容れ物がないというので麻袋に入れて渡してあげる。すると、バックスは手から冷気を出してドラゴン肉をカチカチに凍らせてしまった。
「そんなことできるんだね」
「魔法使いみたいになんでもはできないけど、酒を冷やすのと温めるのくらいは権能でできるよ」
『何を言っておる。おぬしの冷気は神に凍傷を負わせる域にあるではないか』
バックスの後ろで地面に座り込んでいたペガススが、そんなことを言う。
ふむ、ペガススってドラゴン肉は食べるのかな。普段何を食べているんだろう。馬みたいなものって考えれば草かな?
「ペガススは、お肉食べるの? 魔竜の肉いる?」
『我の食事は大気中の魔力と魔石だ。魔竜の魔石があれば買おう』
「あー、ごめんね。魔石は全部使っちゃった」
「魔石を使う? 魔道具でも作れるの?」
不思議そうな顔をしてバックスが尋ねてくる。
「いや、魔石で特別な商品が買えるんだよ。一応、私の権能ってやつになるのかな?」
私は課金アイテムを販売しているスターショップの画面を開いて、商品一覧をバックスに見せた。酒が載っているページを見せたら騒がれそうなので、武器のページだ。
「へえ、創世の力を使った商品か……神器ほどではないだろうけど、すごい物が買えそうだね」
「そうだねー。それで、今日は十一連ガチャをしようと思っていたの」
「ガチャ?」
「外れのないクジ引き。なんらかのアイテムが十一個引けるの」
「へー。そのクジの景品に、お酒はあるの?」
「んー、ちょっと待ってね」
ガチャのラインナップを確認する。お、これかな。天国のワイン十本セット。
「まるで天国に昇ったかのような味わいのあるワイン。だって。うわー、酩酊度上がるけど、一時的な能力値の上昇具合がエグいよ。これ飲めば、魔法職の私でも素手で魔竜を殴り殺せそう」
「何それ飲みたい! 今すぐクジ引いてよ!」
「まあ、元々ガチャ回すつもりだったからいいけど」
「やったー!」
「クジだから何が当たるか判らないんだけどね……」
むしろ、それだけ特定の品を欲しがっていたら、物欲センサーにやられるぞ。欲しがれば欲しがるほど、狙いの品が出なくなるってやつだ。

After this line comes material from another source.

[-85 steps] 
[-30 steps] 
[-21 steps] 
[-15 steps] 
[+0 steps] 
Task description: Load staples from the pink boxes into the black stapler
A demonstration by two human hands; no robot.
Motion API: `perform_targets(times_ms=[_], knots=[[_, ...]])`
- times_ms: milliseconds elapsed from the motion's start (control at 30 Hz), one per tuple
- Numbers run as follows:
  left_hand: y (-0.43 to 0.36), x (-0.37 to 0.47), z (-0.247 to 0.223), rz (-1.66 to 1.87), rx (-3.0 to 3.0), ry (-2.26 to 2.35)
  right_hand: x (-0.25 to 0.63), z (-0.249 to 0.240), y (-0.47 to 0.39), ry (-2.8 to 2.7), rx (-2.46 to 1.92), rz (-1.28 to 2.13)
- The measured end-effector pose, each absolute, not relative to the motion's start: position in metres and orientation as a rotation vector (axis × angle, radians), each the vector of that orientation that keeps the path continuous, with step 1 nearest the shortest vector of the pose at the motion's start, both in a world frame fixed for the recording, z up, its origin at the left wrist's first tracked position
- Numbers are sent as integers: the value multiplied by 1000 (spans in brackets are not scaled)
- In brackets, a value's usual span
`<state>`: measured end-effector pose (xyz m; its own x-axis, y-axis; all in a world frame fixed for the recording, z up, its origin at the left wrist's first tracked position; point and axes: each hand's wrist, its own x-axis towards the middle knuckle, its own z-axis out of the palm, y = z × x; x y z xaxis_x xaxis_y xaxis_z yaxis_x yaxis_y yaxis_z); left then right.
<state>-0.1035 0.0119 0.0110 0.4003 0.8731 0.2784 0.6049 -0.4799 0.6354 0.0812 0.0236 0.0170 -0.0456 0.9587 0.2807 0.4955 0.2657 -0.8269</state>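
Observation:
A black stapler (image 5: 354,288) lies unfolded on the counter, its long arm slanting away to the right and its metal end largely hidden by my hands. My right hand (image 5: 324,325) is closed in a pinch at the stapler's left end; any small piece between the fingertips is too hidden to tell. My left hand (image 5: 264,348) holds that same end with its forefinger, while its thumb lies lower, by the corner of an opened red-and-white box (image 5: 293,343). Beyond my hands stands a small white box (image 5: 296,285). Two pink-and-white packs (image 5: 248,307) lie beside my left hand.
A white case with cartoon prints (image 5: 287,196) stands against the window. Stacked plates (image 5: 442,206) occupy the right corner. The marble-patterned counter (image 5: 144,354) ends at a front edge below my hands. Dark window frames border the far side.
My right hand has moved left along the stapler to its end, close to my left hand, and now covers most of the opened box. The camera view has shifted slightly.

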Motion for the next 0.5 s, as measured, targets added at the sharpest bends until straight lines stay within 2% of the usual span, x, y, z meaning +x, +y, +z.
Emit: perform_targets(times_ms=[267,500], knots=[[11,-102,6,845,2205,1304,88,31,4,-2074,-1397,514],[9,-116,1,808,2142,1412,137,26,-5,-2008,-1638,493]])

実は十一連ガチャが二回できるだけのスターコインがあるのだが、ガチャ二十二回目の景品は特に存在しないため、今回は十一連一回で済ますつもりだ。
なので、天国のワイン挑戦権は十一回のみ。
外れたとして、それでもどうしても欲しいのなら、神様権限で魔石を集めてもらうことにしようかな。